With a little searching, you can often find much better deals than the bigger marinas give and often these are more interesting because these are where the cruisers hang out. I have seen many boats anchored long term in places that obviously have not been visited for months. Although my boat is only 28' and worth probably less than $9000, I simply could not do that. Having her hauled for hurricane season is normally less expensive than keeping her in the water. 
You better make sure your boat does not need any attention while you are gone, for example, make sure your prop shaft does not drip at rest.
All of my cruising has been in Florida and the bahamas and I do not know if my experience applies elsewhere but I have always been able to find some way to get from wherever I put my boat and to a rental car place. For example, Enterprise has locations all over and allow easy one-way rentals. Getting to and from places in the bahamas to do this is somewhat more problematic and requires some imagination and determination to get to and from your boat but that is part of the adventure.
Now that she has been in the bahamas for a year, my plans are going awry because of the difficulties in getting there. Really, it is the cost of flying even on a cheap puddle jumper vs the amount of time spent sailing that limits me.
OTOH, I am a person who is blessed with enjoying his work so when I am sailing I miss work and when working I miss sailing.


----------



## Sequitur (Feb 13, 2007)

From Mid-June to mid-September last year we left Sequitur on a mooring at the Club de Yates in La Punta, Peru and spent the summer in Vancouver. This year we intend hauling Sequitur in mid-June in Puerto Montt, Chile and letting winter happen there while we enjoy another Vancouver summer in our False Creek loft. Eight or nine months of cruising with a three or four month break is rather common among those we have met out here.


----------



## WanderingStar (Nov 12, 2008)

My plan is to snowbird. Go south in fall, return in spring. While at home in summer the boat will be on a mooring in the local harbor. During holidays at home the boat will be on a mooring in Florida or Bahamas.


----------



## CaptainForce (Jan 1, 2006)

WanderingStar said:


> My plan is to snowbird. Go south in fall, return in spring.............

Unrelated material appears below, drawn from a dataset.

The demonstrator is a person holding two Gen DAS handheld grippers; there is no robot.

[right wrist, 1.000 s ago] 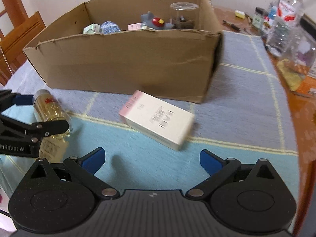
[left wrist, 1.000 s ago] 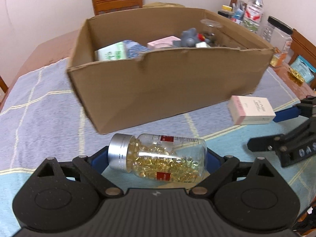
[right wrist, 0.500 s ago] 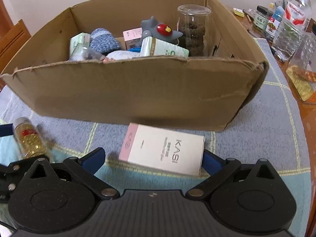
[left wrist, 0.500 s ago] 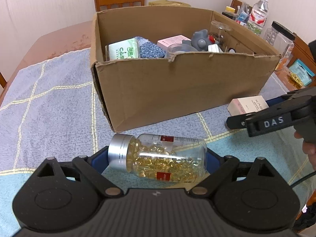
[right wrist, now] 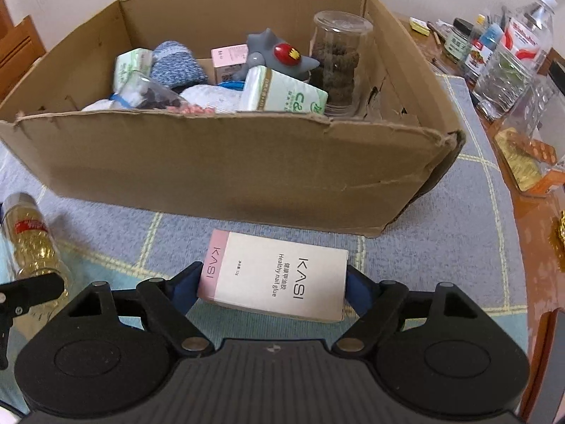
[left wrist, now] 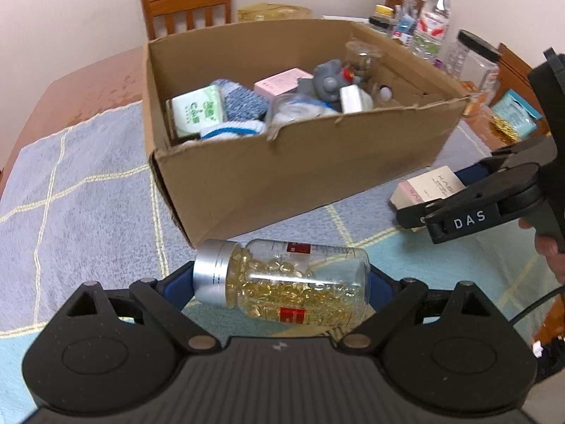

Interesting! We're flying with the same flock, but as different birds. We're hurricane birds, sailing north in the spring to escape the hurricanes and back home for Thanksgiving to the new year, then some time in the Keys or Bahamas before escaping to New England for the summer. Take care and joy, Aythya crew


----------



## bassviking (May 28, 2008)

Part time is exactly what I hope to be doing soon. I currently work overseas from late February until October and hope to be hanging on a boat the rest of the time. 

Still looking for a boat though and still trying to decide between West Coast/Mexico or Florida/Caribbean. Used to lean to West Coast/Mexico because of a friend in Los Angeles, a love of Mexico, and some experience crewing down there. However, I've started looking and researching the Florida/Caribbean side of the world and its looking like its going to be a tough decision.


----------



## night0wl (Mar 20, 2006)

The hard part is securing employment during the crusing off-season. Most places that hire seasonal, temporary help aren't known to pay well and work you pretty hard. Forget about benefits too...


----------



## ScuzzMonkey (Jun 26, 2006)

My wife and I have been doing this for the last few years. We cruise from a "base" in Seattle so that solves the slip problem; we just keep our home slip but sublet it while we are gone during the summers. If we go further afield we will probably give it up but it works well for now. We are both self-employed, so that solves the work problem... we can be gone until it gets painful. The nature of our businesses also allows us to do a lot remotely, so that extends our range considerably.

During the off-season, we house-sit. We have met another couple cruising up here who does the same thing, and has been doing it for far longer, so it seems like a winning strategy. They don't keep a permanent slip, but have not had any trouble finding places to moor temporarily during the winters. They often make some arrangement with the marina or a third-party service to have the boat checked on regularly if they are going to be too far away. Our own situation keeps us in the region, so we can check on or stay aboard our boat as necessary.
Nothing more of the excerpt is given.